Anarchie juridique toujours, sous la plume d'un haut fonctionnaire des colonies cette fois, Maurice Delafosse, grâce à qui se découvrent les effets de cette situation sur le terrain. Aux analyses élaborées d'en haut et depuis la métropole, d'autres succèdent en même temps qu'elles éclairent d'une lumière nouvelle le fonctionnement du « monstre » bureaucratique et juridique qui nous occupe. « Les arrêtés annulant les arrêtés antérieurs, les circulaires modifiant l'application des arrêtés et les innombrables décrets venus de Paris à l'improviste et chambardant à la fois arrêtés et circulaires, tous ces textes se contredisant les uns les autres » forment « une avalanche tellement impétueuse que je n'ai même pas fini de passer mon buvard sur une correction qu'il me faut […] la remplacer par une modification nouvelle », écrit Delafosse en 1923 dans un ouvrage conçu comme une fiction réaliste où dialoguent un « vieux colonial » et un jeune homme qui s'apprête à servir en Afrique. Mêmes causes, mêmes effets engendrés par des services locaux et parisiens qui ne cessent de produire des dispositions diverses en soumettant leurs propres agents à une sorte de mouvement brownien qu'ils ne peuvent maîtriser. De là une conséquence majeure, inaperçue jusqu'à présent : face à cette « inéluctable fatalité », ce fonctionnaire entasse « mélancoliquement les numéros de plus en plus volumineux de l'Officiel » en laissant « aux termites et aux cancrelats le soin de procéder à un classement rationnel parmi cet indigeste fatras de documents inutiles et d'actes contradictoires » 38.

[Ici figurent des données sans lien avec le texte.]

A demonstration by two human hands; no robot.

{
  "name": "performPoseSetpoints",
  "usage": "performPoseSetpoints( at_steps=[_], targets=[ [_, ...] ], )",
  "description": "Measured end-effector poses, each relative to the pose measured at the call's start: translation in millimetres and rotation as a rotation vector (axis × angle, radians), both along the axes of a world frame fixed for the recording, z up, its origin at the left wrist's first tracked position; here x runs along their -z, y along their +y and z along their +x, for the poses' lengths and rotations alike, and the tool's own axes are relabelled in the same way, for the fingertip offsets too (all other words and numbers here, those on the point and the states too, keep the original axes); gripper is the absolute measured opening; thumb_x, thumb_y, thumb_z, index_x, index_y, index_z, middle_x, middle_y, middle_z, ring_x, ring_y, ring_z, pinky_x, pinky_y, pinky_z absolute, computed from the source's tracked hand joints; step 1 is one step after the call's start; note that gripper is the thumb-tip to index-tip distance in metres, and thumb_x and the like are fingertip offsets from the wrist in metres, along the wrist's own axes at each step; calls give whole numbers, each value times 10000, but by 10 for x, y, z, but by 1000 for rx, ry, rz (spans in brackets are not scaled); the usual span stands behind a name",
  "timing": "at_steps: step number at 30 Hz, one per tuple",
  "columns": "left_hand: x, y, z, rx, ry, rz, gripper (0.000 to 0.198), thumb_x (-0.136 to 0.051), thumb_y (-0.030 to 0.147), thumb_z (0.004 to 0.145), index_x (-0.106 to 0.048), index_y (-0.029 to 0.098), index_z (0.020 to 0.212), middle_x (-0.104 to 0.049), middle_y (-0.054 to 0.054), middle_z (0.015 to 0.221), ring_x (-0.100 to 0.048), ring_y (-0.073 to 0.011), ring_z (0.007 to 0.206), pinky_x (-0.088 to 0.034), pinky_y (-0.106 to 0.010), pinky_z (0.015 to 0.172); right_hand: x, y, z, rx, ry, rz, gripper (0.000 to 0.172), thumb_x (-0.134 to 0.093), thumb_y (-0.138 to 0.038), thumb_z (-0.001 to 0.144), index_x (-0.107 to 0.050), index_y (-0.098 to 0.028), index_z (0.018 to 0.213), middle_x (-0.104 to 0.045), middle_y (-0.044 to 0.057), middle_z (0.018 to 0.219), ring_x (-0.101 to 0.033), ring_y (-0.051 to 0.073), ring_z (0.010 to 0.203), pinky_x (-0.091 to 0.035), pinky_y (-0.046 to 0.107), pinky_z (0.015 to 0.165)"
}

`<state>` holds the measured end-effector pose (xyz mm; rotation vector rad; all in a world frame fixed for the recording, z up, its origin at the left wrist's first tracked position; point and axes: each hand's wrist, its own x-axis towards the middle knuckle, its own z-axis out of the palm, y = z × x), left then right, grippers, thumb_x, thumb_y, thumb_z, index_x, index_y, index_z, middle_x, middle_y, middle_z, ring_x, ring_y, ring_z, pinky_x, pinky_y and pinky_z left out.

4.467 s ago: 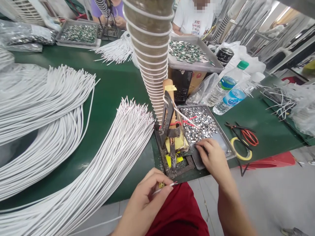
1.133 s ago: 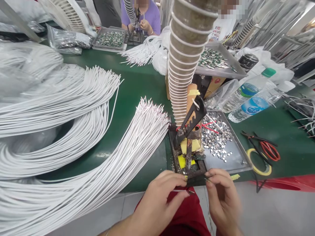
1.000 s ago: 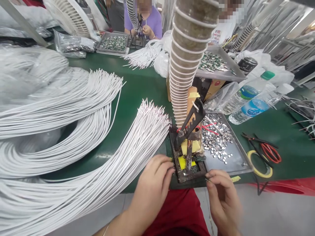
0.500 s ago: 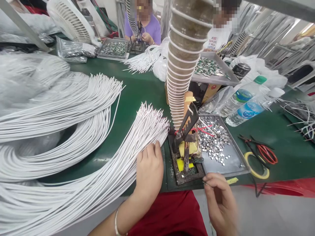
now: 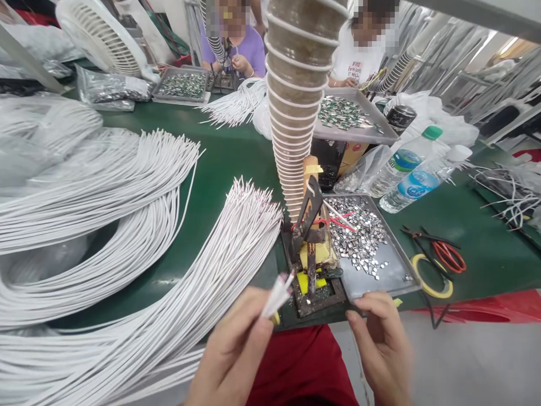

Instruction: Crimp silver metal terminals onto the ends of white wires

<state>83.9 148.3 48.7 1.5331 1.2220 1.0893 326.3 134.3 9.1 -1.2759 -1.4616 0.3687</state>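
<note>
My left hand (image 5: 234, 349) is closed round a small bunch of white cables (image 5: 276, 297), their stripped, reddish-tipped ends pointing up between thumb and fingers. Behind and left of it lies a thick bundle of white cables (image 5: 220, 254) on the green table. My right hand (image 5: 382, 341) is at the table's front edge with thumb and forefinger close together; whatever is between them is too small to make out. Between the hands stands a dark metal fixture (image 5: 310, 220) with a wooden-handled tool and yellow pieces on its base.
A ribbed extraction hose (image 5: 293, 107) hangs over the fixture. Right of it are a tray (image 5: 359, 285) of small metallic pieces, red-handled pliers (image 5: 448, 254), a tape roll (image 5: 426, 282) and water bottles (image 5: 408, 189). More cable bundles (image 5: 127, 186) lie left. Two people sit opposite.
My left hand has moved from the thick bundle toward me and now holds a few cables with their ends raised. My right hand stays near the tray's front corner. The view has shifted slightly.
</note>
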Motion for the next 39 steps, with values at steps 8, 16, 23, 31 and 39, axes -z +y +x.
performPoseSetpoints(
  at_steps=[8, 16, 23, 31, 39],
  targets=[
    [70, -165, 209, 316, -124, -352, 240, -579, 270, 1066, -797, 260, 1165, -780, -35, 1002, -721, -206, 933, -547, -253, 905, -250, -22, -106, -365, 26, -158, 154, -623, -255, 1055, -748, -286, 1139, -641, 6, 875, -642, 142, 767, -567, 220, 658],
    [211, -207, 241, 296, -25, -375, 211, -579, 327, 1073, -757, 227, 1021, -762, -14, 930, -679, -192, 862, -529, -232, 824, -276, -68, -63, -361, 17, -229, 114, -646, -186, 1005, -713, -276, 1027, -624, -9, 873, -628, 132, 775, -543, 215, 674],
    [203, -176, 268, 328, -95, -300, 186, -581, 292, 1076, -726, 225, 981, -717, -11, 910, -660, -175, 826, -521, -232, 806, -232, -26, -61, -422, -68, -176, 126, -675, -134, 946, -661, -256, 917, -614, -36, 806, -586, 117, 713, -497, 225, 644],
    [208, -171, 277, 351, -195, -395, 200, -640, 337, 1060, -735, 218, 930, -693, -19, 883, -644, -185, 814, -519, -256, 810, -267, -12, -110, -488, -121, -85, 158, -647, -128, 977, -712, -257, 1042, -709, 1, 864, -645, 145, 754, -558, 282, 699],
    [209, -140, 310, 149, -318, -422, 205, -692, 361, 1029, -723, 223, 881, -603, 2, 863, -552, -172, 792, -471, -226, 789, -26, 650, 505, 61, -512, -149, 222, -548, -244, 1057, -762, -250, 1113, -798, 89, 1154, -752, 254, 1092, -607, 431, 980]
  ],
)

Peu importe ici la part d'exagération liée à la nature particulière de ce livre. Nul besoin d'être grand clerc pour comprendre qu'il est plein des expériences acquises par son auteur au cours des années où il a occupé des fonctions importantes dans les territoires de l'empire. Si Broussard retient notre attention, ce n'est pas pour ses qualités littéraires mais parce que, grâce à lui, on pénètre au cœur de l'administration coloniale en découvrant les conséquences concrètes du « régime des décrets ».
Là se dévoile une microphysique des pouvoirs où la primauté accordée aux dispositions réglementaires et leur multiplication n'anéantissent pas seulement la Loi et les lois mais tout droit en raison de l'instabilité chronique des textes édictés, lesquels deviennent inapplicables par ceux qui sont supposés être les garants de leur mise en œuvre. Ce n'est pas le défaut de normes, quelles qu'elles soient, qui est ici à l'origine de cette situation, mais l'excès au contraire puisque l'ordre juridique de l'empire semble miné par le désordre de décrets multipliés. À moins, et sans doute est-ce plus juste de le penser ainsi, que cet ordre singulier s'élève sur ce désordre même. En effet, le premier ne serait pas ce qu'il est s'il était soumis durablement à une législation pérenne destinée à garantir les droits fondamentaux des « indigènes » et à établir de façon stricte les compétences des gouverneurs et de leurs subalternes.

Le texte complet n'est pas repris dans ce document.